▸ **Work to complete**: Could you retype the whole listing word for word and drop the images?
#### Data shown ####
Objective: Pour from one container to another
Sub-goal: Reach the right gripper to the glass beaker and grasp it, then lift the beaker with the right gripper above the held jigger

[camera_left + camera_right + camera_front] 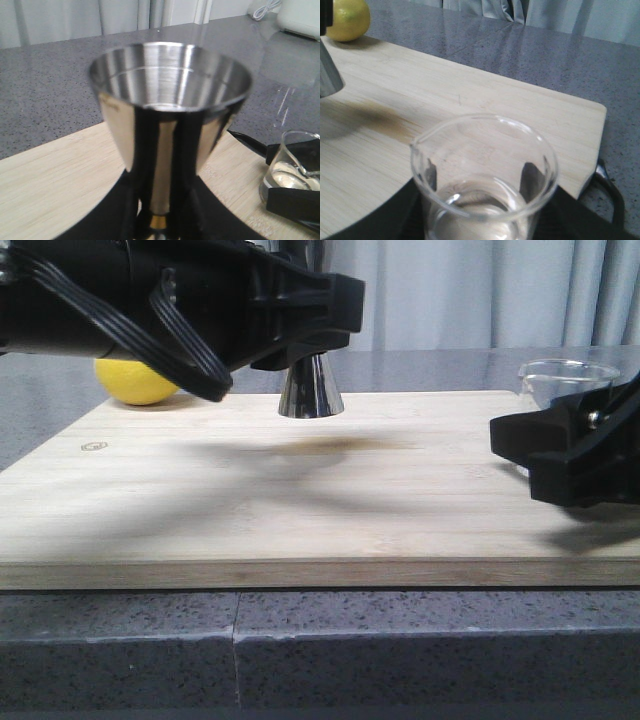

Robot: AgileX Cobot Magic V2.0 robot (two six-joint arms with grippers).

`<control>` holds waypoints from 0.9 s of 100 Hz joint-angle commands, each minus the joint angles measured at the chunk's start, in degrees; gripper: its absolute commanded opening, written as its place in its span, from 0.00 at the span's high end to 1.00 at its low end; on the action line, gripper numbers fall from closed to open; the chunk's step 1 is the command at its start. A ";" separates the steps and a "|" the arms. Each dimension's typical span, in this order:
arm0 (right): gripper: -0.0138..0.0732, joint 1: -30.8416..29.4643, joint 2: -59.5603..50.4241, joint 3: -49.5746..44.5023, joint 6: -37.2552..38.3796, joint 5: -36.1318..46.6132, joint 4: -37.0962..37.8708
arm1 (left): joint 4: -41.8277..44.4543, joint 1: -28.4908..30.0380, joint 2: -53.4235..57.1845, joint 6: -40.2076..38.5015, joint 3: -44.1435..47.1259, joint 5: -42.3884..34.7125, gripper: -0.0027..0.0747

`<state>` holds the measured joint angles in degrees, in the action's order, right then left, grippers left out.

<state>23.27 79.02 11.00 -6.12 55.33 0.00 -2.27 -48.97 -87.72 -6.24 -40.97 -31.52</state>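
The steel hourglass jigger (310, 388) is held near the board's far edge; only its lower cone shows below my left gripper (300, 352), and its shadow lies apart from its base. In the left wrist view the black fingers (142, 165) are shut on the jigger (170, 95) at its gold-banded waist, and its upper cup looks empty. At the board's right end my right gripper (570, 435) is shut on the clear glass beaker (568, 375). The right wrist view shows the beaker (482, 175) upright with clear liquid in it, its spout turned toward the jigger (327, 75).
Both containers are over a pale wooden cutting board (300, 500) on a grey speckled counter. A yellow lemon (135, 382) lies behind the board's far left corner. A white appliance (300, 17) stands far back. Curtains hang behind the counter.
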 commanded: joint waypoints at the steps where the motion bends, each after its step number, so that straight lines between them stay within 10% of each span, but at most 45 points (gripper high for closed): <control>1: 0.59 0.22 -0.77 1.42 -0.75 5.50 0.00 | 0.12 -0.40 2.49 -0.44 -1.86 -4.82 0.99; 90: 0.60 0.22 -1.74 14.92 -4.30 1.72 2.03 | 0.98 -3.47 2.49 -0.53 -1.86 -3.77 0.99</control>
<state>23.27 79.02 21.38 -8.78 56.70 0.55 -1.24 -51.99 -87.72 -6.24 -41.01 -31.29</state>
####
▸ **Solution below**:
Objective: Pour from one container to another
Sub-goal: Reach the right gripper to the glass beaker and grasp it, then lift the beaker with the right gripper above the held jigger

[camera_left + camera_right + camera_front] 

Robot: AgileX Cobot Magic V2.0 robot (two six-joint arms with grippers).

`<control>` holds waypoints from 0.9 s of 100 Hz joint-angle commands, each minus the joint angles measured at the chunk's start, in degrees; gripper: its absolute commanded opening, written as its place in its span, from 0.00 at the span's high end to 1.00 at its low end; on the action line, gripper numbers fall from closed to open; the chunk's step 1 is the command at its start. A ";" separates the steps and a "|" the arms. Each dimension's typical span, in this order:
arm0 (right): gripper: -0.0138..0.0732, joint 1: -30.8416..29.4643, joint 2: -59.5603..50.4241, joint 3: -49.5746..44.5023, joint 6: -37.2552..38.3796, joint 5: -36.1318..46.6132, joint 4: -37.0962..37.8708
arm1 (left): joint 4: -41.8277..44.4543, joint 1: -28.4908..30.0380, joint 2: -53.4235..57.1845, joint 6: -40.2076..38.5015, joint 3: -44.1435..47.1259, joint 5: -42.3884..34.7125, gripper: -0.0027..0.0747

`<state>` holds the measured joint angles in degrees, in the action's order, right then left, grippers left out.

<state>23.27 79.02 11.00 -6.12 55.33 0.00 -2.27 -48.97 -87.72 -6.24 -40.97 -31.52</state>
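The steel hourglass jigger (310, 388) is held near the board's far edge; only its lower cone shows below my left gripper (300, 352), and its shadow lies apart from its base. In the left wrist view the black fingers (142, 165) are shut on the jigger (170, 95) at its gold-banded waist, and its upper cup looks empty. At the board's right end my right gripper (570, 435) is shut on the clear glass beaker (568, 375). The right wrist view shows the beaker (482, 175) upright with clear liquid in it, its spout turned toward the jigger (327, 75).
Both containers are over a pale wooden cutting board (300, 500) on a grey speckled counter. A yellow lemon (135, 382) lies behind the board's far left corner. A white appliance (300, 17) stands far back. Curtains hang behind the counter.
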 commanded: joint waypoints at the steps where the motion bends, each after its step number, so that straight lines between them stay within 10% of each span, but at most 45 points (gripper high for closed): <control>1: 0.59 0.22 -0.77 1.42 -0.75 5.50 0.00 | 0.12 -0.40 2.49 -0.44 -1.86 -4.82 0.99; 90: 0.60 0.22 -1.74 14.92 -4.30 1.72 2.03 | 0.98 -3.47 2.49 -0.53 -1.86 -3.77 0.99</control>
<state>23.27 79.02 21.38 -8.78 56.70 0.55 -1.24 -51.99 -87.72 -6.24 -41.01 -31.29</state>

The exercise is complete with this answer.